# Exercise prompt
Restate all the data exactly, so that each line is the same as before.
(Information shown Opens)
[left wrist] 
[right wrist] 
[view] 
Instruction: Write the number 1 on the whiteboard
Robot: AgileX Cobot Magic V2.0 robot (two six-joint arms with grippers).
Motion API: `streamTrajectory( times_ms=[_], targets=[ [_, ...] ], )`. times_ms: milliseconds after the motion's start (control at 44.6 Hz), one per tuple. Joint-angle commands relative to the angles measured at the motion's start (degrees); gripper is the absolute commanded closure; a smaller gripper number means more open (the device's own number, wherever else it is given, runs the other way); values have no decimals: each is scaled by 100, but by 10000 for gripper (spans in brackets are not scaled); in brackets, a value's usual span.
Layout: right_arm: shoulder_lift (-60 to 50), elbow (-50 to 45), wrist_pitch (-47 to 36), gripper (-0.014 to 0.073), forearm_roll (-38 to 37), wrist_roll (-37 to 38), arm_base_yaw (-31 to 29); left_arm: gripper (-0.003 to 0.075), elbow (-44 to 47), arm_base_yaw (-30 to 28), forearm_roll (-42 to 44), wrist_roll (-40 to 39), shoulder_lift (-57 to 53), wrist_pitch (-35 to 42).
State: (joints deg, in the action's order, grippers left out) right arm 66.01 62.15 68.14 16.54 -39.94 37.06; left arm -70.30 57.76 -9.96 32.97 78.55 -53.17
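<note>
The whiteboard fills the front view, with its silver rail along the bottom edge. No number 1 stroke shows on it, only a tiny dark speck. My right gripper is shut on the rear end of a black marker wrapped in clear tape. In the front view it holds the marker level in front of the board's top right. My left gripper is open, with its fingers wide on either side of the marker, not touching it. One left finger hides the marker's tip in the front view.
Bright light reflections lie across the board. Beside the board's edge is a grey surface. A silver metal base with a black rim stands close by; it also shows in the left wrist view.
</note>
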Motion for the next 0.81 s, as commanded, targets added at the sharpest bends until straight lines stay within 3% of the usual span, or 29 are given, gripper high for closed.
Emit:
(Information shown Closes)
# The completed task
[left wrist] 
[right wrist] 
[view] 
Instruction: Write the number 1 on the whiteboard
Robot: AgileX Cobot Magic V2.0 robot (two six-joint arms with grippers).
Motion API: `streamTrajectory( times_ms=[_], targets=[ [_, ...] ], )`. times_ms: milliseconds after the motion's start (control at 44.6 Hz), one per tuple. Joint-angle commands relative to the angles measured at the motion's start (degrees); gripper is the absolute commanded closure; a smaller gripper number means more open (the device's own number, wherever else it is given, runs the other way); values have no decimals: each is scaled by 100, but by 10000 for gripper (spans in brackets are not scaled); in brackets, a value's usual span.
Layout: right_arm: shoulder_lift (-60 to 50), elbow (-50 to 45), wrist_pitch (-47 to 36), gripper (-0.014 to 0.073), forearm_roll (-38 to 37), wrist_roll (-37 to 38), arm_base_yaw (-31 to 29); left_arm: gripper (-0.003 to 0.075), elbow (-44 to 47), arm_base_yaw (-30 to 28), forearm_roll (-42 to 44), wrist_roll (-40 to 39), shoulder_lift (-57 to 53), wrist_pitch (-35 to 42).
State: (joints deg, in the action's order, grippers left out) right arm 66.01 62.15 68.14 16.54 -39.94 37.06; left arm -70.30 57.76 -9.96 32.97 78.55 -53.17
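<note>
The whiteboard fills the front view, with its silver rail along the bottom edge. No number 1 stroke shows on it, only a tiny dark speck. My right gripper is shut on the rear end of a black marker wrapped in clear tape. In the front view it holds the marker level in front of the board's top right. My left gripper is open, with its fingers wide on either side of the marker, not touching it. One left finger hides the marker's tip in the front view.
Bright light reflections lie across the board. Beside the board's edge is a grey surface. A silver metal base with a black rim stands close by; it also shows in the left wrist view.
</note>
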Motion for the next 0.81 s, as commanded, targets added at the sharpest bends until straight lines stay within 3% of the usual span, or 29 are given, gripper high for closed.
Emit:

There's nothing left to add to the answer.